The port listings all end with "///", so I use awk to match those lines and output the port and protocol fields. Notice the "-F/" option so that awk uses the slash character as the field delimiter instead of whitespace. After that it's the same "sort ... | uniq -c | sort ..." pipeline we used in the last case to format the output.

The easiest case is actually the regular Nmap output:

$ awk '/^[0-9]/ {print $1}' test.nmap | sort | uniq -c | sort -nr -k1 -k2
6 443/tcp
5 80/tcp
3 22/tcp
2 3306/tcp
1 9100/tcp
...

The lines about open ports are the only ones in the output that start with digits. So it's a quick awk expression to match these lines and output the port specifier. After that, we use the same pipeline we used in the previous examples to format the output appropriately.

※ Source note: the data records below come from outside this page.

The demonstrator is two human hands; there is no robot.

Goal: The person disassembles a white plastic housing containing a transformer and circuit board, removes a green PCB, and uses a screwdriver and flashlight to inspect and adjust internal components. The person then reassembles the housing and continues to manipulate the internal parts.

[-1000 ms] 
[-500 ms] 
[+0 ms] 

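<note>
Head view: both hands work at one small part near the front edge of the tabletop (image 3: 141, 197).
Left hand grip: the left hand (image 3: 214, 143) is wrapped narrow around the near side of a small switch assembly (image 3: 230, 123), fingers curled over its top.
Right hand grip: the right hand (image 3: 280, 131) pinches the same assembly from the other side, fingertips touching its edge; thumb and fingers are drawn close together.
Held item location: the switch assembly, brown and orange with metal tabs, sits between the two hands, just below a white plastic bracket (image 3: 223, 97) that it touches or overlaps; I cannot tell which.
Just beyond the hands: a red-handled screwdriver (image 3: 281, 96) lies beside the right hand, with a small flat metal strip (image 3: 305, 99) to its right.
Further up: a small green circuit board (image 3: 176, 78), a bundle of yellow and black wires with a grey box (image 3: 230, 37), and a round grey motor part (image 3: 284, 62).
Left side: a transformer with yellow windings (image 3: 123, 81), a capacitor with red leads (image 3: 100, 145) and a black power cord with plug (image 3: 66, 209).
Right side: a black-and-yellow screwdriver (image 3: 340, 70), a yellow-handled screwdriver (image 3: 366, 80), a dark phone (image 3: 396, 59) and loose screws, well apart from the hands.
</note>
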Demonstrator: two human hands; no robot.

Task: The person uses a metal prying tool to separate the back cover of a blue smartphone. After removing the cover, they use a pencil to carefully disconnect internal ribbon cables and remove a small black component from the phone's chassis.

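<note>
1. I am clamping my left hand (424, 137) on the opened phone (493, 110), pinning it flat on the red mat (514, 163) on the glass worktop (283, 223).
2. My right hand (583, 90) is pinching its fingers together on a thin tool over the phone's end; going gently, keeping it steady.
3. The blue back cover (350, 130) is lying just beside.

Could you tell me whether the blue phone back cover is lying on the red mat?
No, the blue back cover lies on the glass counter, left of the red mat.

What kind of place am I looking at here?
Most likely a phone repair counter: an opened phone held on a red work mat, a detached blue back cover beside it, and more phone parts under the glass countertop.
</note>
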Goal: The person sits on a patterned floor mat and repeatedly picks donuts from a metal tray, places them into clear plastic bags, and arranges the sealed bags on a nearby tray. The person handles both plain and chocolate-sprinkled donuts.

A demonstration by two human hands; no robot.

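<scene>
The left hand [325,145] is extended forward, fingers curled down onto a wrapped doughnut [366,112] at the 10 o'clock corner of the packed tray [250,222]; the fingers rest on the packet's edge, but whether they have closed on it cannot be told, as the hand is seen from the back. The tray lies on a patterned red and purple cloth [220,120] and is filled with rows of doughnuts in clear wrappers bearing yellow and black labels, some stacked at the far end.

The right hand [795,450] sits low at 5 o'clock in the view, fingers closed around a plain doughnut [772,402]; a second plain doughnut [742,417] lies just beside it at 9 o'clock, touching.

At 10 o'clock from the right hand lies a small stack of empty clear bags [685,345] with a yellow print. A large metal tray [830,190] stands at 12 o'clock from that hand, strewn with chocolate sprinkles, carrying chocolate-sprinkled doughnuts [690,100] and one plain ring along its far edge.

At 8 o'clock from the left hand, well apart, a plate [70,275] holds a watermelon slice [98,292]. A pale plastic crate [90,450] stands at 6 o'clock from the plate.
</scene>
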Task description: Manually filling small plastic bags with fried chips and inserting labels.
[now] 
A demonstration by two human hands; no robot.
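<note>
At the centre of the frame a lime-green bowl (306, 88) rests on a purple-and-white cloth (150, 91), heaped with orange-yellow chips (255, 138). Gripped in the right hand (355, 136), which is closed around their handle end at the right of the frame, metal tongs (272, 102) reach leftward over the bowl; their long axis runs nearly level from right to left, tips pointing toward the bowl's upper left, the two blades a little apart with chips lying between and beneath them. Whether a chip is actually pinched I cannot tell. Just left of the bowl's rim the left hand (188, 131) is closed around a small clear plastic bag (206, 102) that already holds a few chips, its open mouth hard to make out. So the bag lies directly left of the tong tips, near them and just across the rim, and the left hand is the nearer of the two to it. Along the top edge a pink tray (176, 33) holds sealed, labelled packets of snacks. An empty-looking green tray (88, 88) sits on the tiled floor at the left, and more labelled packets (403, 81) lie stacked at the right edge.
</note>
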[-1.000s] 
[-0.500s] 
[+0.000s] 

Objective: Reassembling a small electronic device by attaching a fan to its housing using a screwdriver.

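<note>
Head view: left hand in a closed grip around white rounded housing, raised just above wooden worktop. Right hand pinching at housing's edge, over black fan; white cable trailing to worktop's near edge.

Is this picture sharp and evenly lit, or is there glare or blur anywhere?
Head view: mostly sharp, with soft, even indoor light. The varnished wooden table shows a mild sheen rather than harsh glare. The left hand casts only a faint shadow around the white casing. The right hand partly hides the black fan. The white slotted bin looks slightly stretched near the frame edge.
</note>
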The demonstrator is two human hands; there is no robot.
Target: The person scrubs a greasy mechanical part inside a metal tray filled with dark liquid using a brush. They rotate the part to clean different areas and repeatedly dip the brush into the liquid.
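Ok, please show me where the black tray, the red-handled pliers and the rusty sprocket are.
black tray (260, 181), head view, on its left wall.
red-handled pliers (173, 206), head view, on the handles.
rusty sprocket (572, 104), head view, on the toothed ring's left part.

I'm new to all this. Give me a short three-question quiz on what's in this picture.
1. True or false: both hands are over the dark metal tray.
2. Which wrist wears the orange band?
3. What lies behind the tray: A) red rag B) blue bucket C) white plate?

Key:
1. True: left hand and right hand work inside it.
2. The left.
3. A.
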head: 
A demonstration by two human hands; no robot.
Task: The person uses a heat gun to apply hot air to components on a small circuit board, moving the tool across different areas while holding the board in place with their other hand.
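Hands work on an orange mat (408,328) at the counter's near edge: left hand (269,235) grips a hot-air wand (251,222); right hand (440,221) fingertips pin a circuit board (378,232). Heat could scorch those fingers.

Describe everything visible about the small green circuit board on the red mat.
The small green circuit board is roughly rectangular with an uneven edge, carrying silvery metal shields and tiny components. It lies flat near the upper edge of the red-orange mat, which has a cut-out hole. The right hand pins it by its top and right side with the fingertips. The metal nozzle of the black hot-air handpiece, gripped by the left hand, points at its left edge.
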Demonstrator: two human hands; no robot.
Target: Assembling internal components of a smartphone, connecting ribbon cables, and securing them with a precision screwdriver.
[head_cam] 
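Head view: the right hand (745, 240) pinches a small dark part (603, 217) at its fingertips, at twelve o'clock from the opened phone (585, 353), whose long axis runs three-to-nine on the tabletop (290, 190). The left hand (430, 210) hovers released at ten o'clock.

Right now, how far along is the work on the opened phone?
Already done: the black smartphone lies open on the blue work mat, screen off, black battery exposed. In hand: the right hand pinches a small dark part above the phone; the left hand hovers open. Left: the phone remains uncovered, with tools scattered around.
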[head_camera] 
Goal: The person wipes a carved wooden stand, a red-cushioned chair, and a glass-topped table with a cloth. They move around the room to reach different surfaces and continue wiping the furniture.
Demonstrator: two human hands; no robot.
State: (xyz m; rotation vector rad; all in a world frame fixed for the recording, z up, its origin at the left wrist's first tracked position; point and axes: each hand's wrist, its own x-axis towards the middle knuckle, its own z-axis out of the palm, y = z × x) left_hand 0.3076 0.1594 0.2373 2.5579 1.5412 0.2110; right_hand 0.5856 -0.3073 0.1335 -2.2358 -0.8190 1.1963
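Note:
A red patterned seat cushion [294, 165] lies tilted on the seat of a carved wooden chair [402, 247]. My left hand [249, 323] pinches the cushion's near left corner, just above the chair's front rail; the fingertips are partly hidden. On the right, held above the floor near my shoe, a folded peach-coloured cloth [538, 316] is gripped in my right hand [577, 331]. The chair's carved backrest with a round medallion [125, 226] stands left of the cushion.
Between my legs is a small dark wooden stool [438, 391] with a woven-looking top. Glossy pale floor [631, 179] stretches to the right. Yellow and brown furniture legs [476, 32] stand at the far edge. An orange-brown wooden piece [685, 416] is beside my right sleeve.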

So, Tim, my shell may not have built-in tools to parse XML but it's apparently three times the shell that yours is. Stick that in your port and smoke it.

Because Davide sed So

Proving he's not just a whiz at awk, Davide Brini wrote in with a more elegant sed idiom for just printing the lines that match our substitution:

$ sed -n 's/^<port protocol="\([^"]*\)" portid="\([^"]*\)"><state state="open".*/\2\/\1/p' test.xml | 
sort | uniq -c | sort -nr -k1 -k2

6 443/tcp
5 80/tcp
3 22/tcp
2 3306/tcp
1 9100/tcp
...

"sed -n ..." suppresses the normal sed output and "s/.../.../p" causes the lines that match our substitution to be printed out. And that's much easier. Thanks, Davide!